**BRIEF:** Wherever the string "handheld" shows up in the data below, copy the whole line.

**DATA:**
********

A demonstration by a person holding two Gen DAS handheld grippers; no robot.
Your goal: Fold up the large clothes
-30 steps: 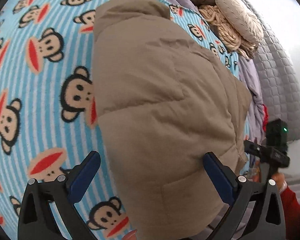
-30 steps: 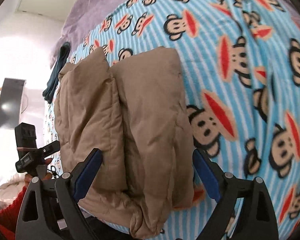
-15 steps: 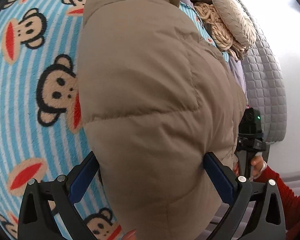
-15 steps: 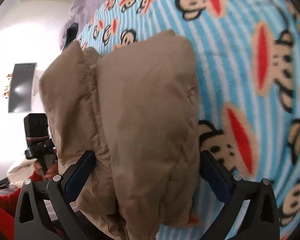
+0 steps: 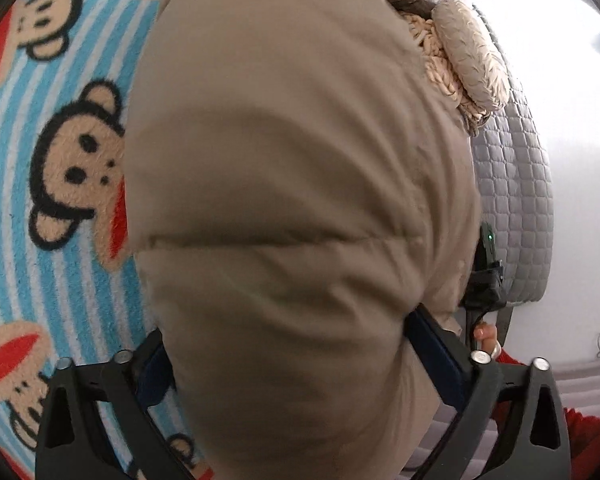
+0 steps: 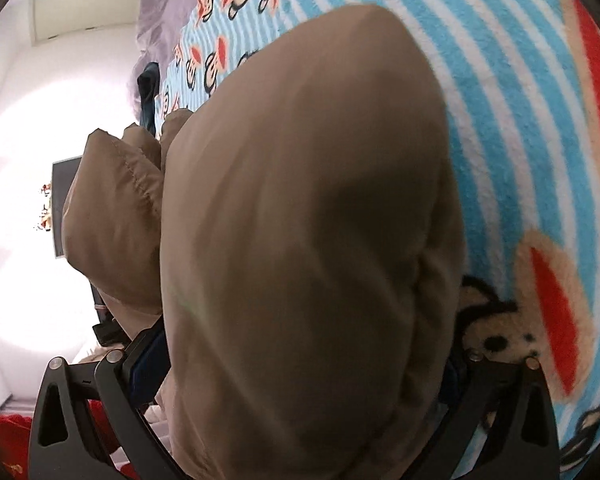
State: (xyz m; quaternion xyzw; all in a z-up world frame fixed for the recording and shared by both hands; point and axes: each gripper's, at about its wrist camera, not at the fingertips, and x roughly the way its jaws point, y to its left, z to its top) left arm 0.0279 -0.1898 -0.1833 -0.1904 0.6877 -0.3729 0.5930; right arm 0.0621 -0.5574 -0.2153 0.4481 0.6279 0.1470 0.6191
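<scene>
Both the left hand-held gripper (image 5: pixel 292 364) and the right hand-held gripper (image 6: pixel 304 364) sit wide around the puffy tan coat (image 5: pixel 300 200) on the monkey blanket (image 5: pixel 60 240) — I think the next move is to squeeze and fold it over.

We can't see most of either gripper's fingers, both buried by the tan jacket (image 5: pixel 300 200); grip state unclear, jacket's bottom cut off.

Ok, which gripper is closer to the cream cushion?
Right, probably. The right gripper straddles the jacket on the cushion side; the left gripper straddles its other end, farther off.
</scene>
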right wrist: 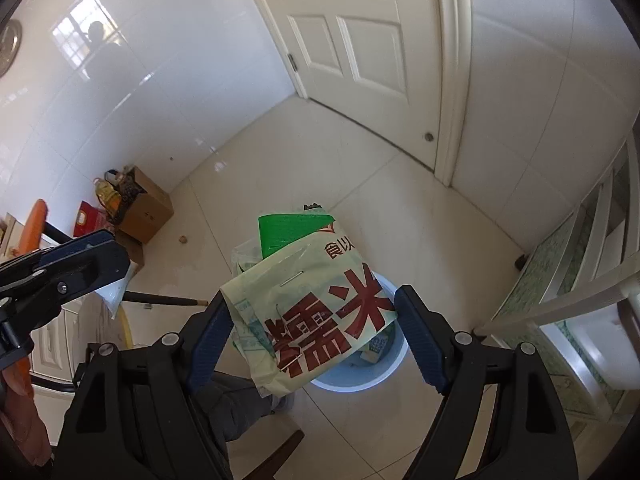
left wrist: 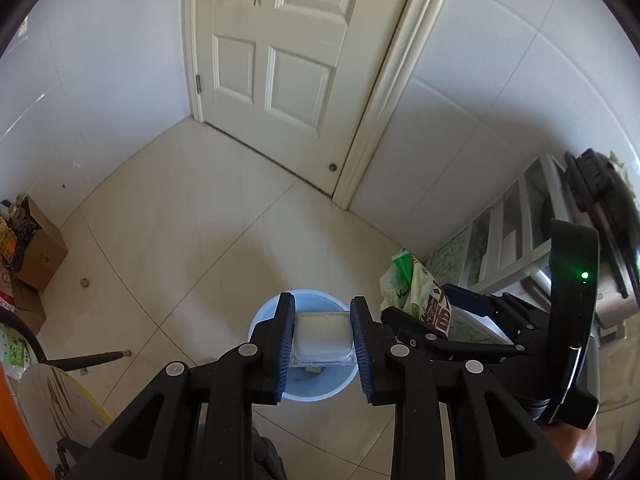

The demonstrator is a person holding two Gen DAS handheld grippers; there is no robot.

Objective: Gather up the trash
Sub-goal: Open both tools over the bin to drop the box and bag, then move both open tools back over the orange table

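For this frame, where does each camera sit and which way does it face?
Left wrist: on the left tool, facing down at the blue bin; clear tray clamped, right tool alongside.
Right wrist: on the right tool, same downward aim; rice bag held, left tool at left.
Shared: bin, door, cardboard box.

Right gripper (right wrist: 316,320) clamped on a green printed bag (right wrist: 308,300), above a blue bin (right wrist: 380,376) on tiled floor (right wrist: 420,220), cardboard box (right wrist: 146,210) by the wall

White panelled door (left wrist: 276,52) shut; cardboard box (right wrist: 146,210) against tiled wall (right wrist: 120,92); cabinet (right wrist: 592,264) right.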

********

**ANSWER TO THIS EXERCISE:**
A demonstration by a person holding two Gen DAS handheld grippers; no robot.
The demonstrator is a person holding two Gen DAS handheld grippers; there is no robot.

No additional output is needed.